* **YOUR TASK**: Would you restate all the data that follows, word for word?

(INPUT DATA)

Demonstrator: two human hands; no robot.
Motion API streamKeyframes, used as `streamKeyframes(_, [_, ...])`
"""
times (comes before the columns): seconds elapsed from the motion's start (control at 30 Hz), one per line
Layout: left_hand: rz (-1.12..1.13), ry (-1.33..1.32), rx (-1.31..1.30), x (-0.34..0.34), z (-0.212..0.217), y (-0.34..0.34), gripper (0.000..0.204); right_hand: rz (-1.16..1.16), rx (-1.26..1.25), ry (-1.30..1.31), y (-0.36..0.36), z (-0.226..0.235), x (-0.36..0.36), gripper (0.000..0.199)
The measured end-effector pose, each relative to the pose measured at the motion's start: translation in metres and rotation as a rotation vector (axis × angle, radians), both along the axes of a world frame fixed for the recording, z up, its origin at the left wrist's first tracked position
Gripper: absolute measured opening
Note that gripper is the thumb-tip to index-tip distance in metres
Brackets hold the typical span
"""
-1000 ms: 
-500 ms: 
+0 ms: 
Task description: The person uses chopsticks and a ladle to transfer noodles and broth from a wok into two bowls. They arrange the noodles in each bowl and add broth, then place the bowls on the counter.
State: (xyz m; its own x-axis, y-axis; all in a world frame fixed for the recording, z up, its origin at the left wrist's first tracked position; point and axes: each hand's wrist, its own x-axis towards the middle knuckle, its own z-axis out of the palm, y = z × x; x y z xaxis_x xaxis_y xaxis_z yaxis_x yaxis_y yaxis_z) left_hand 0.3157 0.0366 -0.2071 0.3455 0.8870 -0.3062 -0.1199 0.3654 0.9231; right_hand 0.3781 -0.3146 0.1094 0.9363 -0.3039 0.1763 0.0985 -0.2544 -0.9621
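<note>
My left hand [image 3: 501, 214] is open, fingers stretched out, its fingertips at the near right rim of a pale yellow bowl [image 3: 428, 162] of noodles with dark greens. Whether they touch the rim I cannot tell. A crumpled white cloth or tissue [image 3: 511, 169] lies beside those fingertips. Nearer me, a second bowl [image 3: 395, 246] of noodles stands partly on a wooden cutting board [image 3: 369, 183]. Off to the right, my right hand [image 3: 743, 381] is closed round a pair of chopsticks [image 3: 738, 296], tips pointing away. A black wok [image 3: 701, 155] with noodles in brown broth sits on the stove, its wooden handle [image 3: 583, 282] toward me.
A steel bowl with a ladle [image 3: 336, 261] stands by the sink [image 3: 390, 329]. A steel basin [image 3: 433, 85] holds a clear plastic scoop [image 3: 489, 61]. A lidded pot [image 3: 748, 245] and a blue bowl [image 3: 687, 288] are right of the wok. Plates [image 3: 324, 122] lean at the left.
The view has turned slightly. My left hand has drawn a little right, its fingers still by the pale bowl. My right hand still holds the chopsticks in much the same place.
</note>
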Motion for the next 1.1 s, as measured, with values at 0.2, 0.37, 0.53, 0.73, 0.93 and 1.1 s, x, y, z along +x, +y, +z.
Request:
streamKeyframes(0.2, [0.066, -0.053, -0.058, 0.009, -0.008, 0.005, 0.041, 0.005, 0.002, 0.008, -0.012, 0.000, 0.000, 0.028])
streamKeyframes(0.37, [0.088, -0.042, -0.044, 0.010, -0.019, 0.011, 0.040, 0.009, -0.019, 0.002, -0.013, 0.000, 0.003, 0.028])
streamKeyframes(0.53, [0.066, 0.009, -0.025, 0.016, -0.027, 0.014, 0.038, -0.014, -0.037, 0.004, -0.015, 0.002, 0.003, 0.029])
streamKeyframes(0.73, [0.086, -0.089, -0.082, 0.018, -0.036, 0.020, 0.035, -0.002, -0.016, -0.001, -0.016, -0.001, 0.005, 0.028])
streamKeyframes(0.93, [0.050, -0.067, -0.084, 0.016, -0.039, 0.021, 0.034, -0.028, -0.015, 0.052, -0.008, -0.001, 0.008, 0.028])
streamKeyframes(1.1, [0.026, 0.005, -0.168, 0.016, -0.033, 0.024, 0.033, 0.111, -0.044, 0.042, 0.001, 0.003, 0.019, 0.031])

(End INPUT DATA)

* **RESULT**:
Demonstrator: two human hands; no robot.
Motion API streamKeyframes, used as `streamKeyframes(_, [_, ...])`
"""
times (comes before the columns): seconds elapsed from the motion's start (control at 30 Hz), one per line
Layout: left_hand: rz (-1.12..1.13), ry (-1.33..1.32), rx (-1.31..1.30), x (-0.34..0.34), z (-0.212..0.217), y (-0.34..0.34), gripper (0.000..0.204); right_hand: rz (-1.16..1.16), rx (-1.26..1.25), ry (-1.30..1.31), y (-0.36..0.36), z (-0.226..0.235), x (-0.36..0.36), gripper (0.000..0.199)
The measured end-effector pose, each relative to the pose measured at the motion's start: translation in metres and rotation as a rotation vector (axis × angle, radians), both along the axes of a world frame fixed for the recording, z up, its origin at the left wrist's first tracked position
Gripper: absolute measured opening
Note that gripper is the thumb-tip to index-tip distance in metres
Brackets hold the typical span
"""
-1000 ms: 
-500 ms: 
+0 ms: 
Task description: The person uses chopsticks and a ladle to transfer noodles and broth from a wok into two bowls. They arrange the noodles in each bowl and add broth, then place the bowls on the counter.
State: (xyz m; its own x-axis, y-axis; all in a world frame fixed for the recording, z up, its origin at the left wrist's first tracked position; point and axes: each hand's wrist, its own x-axis towards the middle knuckle, its own z-axis out of the palm, y = z × x; x y z xaxis_x xaxis_y xaxis_z yaxis_x yaxis_y yaxis_z) left_hand 0.3157 0.0366 -0.2071 0.3455 0.8870 -0.3062 -0.1199 0.3654 0.9231; right_hand 0.3781 -0.3146 0.1094 0.9363 -0.3039 0.1763 0.0985 -0.2544 -0.9621
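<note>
My left hand [image 3: 501, 214] is open, fingers stretched out, its fingertips at the near right rim of a pale yellow bowl [image 3: 428, 162] of noodles with dark greens. Whether they touch the rim I cannot tell. A crumpled white cloth or tissue [image 3: 511, 169] lies beside those fingertips. Nearer me, a second bowl [image 3: 395, 246] of noodles stands partly on a wooden cutting board [image 3: 369, 183]. Off to the right, my right hand [image 3: 743, 381] is closed round a pair of chopsticks [image 3: 738, 296], tips pointing away. A black wok [image 3: 701, 155] with noodles in brown broth sits on the stove, its wooden handle [image 3: 583, 282] toward me.
A steel bowl with a ladle [image 3: 336, 261] stands by the sink [image 3: 390, 329]. A steel basin [image 3: 433, 85] holds a clear plastic scoop [image 3: 489, 61]. A lidded pot [image 3: 748, 245] and a blue bowl [image 3: 687, 288] are right of the wok. Plates [image 3: 324, 122] lean at the left.
The view has turned slightly. My left hand has drawn a little right, its fingers still by the pale bowl. My right hand still holds the chopsticks in much the same place.
</note>
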Motion for the next 1.1 s, as measured, with values at 0.2, 0.37, 0.53, 0.73, 0.93 and 1.1 s, x, y, z along +x, +y, +z.
Request:
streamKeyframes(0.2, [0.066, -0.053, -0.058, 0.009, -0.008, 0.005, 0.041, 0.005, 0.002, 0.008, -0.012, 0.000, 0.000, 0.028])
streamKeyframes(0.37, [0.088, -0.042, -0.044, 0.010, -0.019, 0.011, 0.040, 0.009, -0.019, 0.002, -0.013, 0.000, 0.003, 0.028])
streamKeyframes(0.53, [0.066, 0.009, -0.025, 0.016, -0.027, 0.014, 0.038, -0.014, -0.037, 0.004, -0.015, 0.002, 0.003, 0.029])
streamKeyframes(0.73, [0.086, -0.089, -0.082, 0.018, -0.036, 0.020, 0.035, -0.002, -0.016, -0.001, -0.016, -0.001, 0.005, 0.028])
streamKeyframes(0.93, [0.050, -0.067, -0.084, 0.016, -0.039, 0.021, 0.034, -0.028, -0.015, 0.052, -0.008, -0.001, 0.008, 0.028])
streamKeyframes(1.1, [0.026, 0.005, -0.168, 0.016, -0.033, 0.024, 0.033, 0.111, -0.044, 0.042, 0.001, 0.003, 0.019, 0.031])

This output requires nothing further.